Preparation of Surface-treated Cathode Active Material Using Solution Containing Fluoride Salt

An aqueous solution of 50 mL of NH ₄ F was prepared in an aqueous solution of 50 mL of Al (NO ₃ ) ₃ .9H ₂ O, and charged to the ammonia-metal ion complex salt and lithium-containing compound solution at a rate of 5 mL / min. In this case, the amount of NH ₄ F was used in 7 mol with respect to 1 mol of Al (NO ₃ ) ₃ · 9H ₂ O. At this time, stirring was carried out at a stirring speed of 1000 rpm while maintaining the reaction temperature at 20 ℃. At this time, the pH was maintained at 10.00.

The reactant was dried in a thermostat at 110 ° C. for 24 hours and then heat treated at 400 ° C. to prepare a cathode active material coated with AlF ₃ on the surface of Li [Ni _1/3 Co _1/3 Mn _1/3 ] O ₂ . .

Manufacture of batteries

The slurry was prepared by mixing the prepared positive electrode active material and the conductive material with super-P and the binder with polyvinylidene fluoride (PVdF) in a weight ratio of 85: 7.5: 7.5, respectively. The slurry was uniformly applied to a 20 μm thick aluminum foil, and vacuum dried at 120 ° C. to prepare a positive electrode.

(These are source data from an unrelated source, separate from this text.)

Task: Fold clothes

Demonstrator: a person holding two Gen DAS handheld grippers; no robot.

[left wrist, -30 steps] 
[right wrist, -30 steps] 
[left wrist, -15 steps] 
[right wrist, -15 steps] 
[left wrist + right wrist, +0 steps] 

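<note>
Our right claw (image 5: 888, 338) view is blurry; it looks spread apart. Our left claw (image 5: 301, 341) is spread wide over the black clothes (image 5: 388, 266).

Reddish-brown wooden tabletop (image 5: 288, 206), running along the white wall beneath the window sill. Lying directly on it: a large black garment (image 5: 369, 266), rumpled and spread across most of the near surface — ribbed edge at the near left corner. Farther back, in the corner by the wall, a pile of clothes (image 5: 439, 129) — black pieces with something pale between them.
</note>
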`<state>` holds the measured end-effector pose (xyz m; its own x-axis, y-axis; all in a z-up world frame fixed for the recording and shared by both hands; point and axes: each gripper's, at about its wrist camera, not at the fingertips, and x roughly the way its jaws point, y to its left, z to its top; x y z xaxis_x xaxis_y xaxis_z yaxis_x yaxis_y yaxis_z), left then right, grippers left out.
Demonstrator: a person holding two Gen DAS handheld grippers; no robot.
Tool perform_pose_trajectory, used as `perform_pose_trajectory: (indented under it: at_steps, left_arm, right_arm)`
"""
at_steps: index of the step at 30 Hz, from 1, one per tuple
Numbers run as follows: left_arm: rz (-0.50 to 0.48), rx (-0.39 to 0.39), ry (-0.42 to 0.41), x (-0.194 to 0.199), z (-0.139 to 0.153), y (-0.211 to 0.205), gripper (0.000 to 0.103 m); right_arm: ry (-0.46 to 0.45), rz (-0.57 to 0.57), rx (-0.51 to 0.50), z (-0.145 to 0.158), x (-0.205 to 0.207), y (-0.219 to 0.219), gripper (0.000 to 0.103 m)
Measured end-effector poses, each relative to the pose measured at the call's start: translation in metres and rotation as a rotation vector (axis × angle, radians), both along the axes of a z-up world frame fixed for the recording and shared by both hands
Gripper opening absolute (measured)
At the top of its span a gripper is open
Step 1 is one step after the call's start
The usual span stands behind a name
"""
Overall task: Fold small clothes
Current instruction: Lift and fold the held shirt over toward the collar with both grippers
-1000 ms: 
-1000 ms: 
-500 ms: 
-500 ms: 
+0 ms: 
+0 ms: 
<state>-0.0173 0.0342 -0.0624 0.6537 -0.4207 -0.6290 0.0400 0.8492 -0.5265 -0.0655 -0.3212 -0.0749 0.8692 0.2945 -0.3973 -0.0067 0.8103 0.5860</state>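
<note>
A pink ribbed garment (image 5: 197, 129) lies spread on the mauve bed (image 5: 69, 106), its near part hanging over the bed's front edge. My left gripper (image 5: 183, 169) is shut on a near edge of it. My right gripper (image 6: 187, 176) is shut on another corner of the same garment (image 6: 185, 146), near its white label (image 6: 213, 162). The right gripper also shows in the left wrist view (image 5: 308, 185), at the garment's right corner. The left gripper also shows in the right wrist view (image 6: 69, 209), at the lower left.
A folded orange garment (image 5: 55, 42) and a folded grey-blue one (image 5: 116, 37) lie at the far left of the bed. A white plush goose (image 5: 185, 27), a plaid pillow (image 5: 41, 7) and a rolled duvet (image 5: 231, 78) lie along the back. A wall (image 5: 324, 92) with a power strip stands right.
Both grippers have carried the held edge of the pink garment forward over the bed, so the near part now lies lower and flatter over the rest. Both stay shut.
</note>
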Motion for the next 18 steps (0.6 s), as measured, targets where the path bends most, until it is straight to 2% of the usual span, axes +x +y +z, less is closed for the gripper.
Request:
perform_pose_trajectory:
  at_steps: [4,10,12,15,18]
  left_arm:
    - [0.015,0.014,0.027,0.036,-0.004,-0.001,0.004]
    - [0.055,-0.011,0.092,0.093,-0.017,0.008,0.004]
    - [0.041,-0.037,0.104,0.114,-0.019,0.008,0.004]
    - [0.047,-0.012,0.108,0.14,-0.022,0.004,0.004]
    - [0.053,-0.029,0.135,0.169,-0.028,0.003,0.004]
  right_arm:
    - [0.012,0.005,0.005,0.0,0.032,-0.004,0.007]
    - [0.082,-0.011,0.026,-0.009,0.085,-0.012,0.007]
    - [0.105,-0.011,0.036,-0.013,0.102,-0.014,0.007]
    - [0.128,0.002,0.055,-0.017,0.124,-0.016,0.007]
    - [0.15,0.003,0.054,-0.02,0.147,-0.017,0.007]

The prepared anode and lithium foil were used as counter electrodes, and a porous polyethylene membrane (manufactured by Celgard ELC, Celgard 2300, thickness: 25 μm) was used as a separator, and ethylene carbonate and diethyl carbonate were mixed at a volume ratio of 1: 1. A coin battery was prepared according to a commonly known manufacturing process using a liquid electrolyte in which LiPF ₆ was dissolved at a concentration of 1 M in a solvent.

(Example 2)

Li (Ni ₁₎ was carried out in the same manner as in Example 1 except that 50 ml aqueous solution of Al (NO ₃ ) ₃ .9H ₂ O was prepared in a 500 ml glass beaker so that the Al content was 0.25 mol% relative to the lithium-containing compound. A positive electrode active material and a battery in which AlF ₃ was coated on a surface of _{/ 3} Co _1/3 Mn _1/3 ] O ₂ were prepared.

A transmission electron microscope (TEM) photograph of the prepared cathode active material is shown in FIG. 2. As shown in FIG. 2, it can be seen that an AlF ₃ coated layer is formed on the surface of Li [Ni _1/3 Co _1/3 Mn _1/3 ] O ₂ .

(Example 3)

Li [Ni was carried out in the same manner as in Example 1, except that a 50 ml aqueous solution of Al (NO ₃ ) ₃ .9H ₂ O was prepared in a 500 ml glass beaker so that the Al content was 0.5 mol% relative to the mole of the lithium-containing compound. A positive electrode active material and a battery in which AlF ₃ was coated on a surface of _1/3 Co _1/3 Mn _1/3 ] O ₂ were prepared.

(Example 4)

A positive electrode active material and a battery in which AlF ₃ was coated on the surface of Li [Ni _0.5 Mn _0.5 ] O ₂ , except that Li [Ni _0.5 Mn _0.5 ] O ₂ was used as the lithium-containing compound. Was prepared.

(Example 5)

A positive electrode active material and a battery in which AlF ₃ was coated on the surface of Li [Ni _0.5 Mn _0.5 ] O ₂ , except that Li [Ni _0.5 Mn _0.5 ] O ₂ was used as the lithium-containing compound. Was prepared.

(Example 6)

The AlF ₃ coated Li [Ni _1/3 Co _1/3 Mn _1/3 ] O ₂ on the surface prepared according to Example 2 was exposed to air for 48 hours, and then heat-treated at 400 ° C. A battery was manufactured in the same manner as in Example 2, except that the cathode active material was used.

(Example 7)

A battery was prepared in the same manner as in Example 5, except that Li [Ni _0.5 Mn _0.5 ] O ₂ coated with AlF ₃ was used on the surface prepared according to Example 5.

(Example 8)

Formation of solution comprising lithium containing compound where chelating agent cation-metal ion complex salt is located on the surface

A 50 ml aqueous solution of Al (NO ₃ ) ₃ .9H ₂ O was prepared in a 500 ml glass beaker such that the Al content was 0.125 mol% with respect to the lithium-containing compound. At this time, the stirring solution was stirred at 600 rpm while maintaining the temperature of the aqueous solution at 20 ° C. Subsequently, Li [Ni _1/3 Co _1/3 Mn _1/3 ] O ₂ lithium-containing compound was slowly impregnated into the aqueous solution, and then 1.7 ml of NH ₄ OH was added to adjust the pH to 10.5. In this case, the amount of NH ₄ OH was used in a ratio of 10 mol to 1 mol of Al. Subsequently, stirring was performed a little more so that the ammonia-metal ion complex salt was formed well, thereby preparing ammonia-metal ion complex salt and a lithium-containing compound solution.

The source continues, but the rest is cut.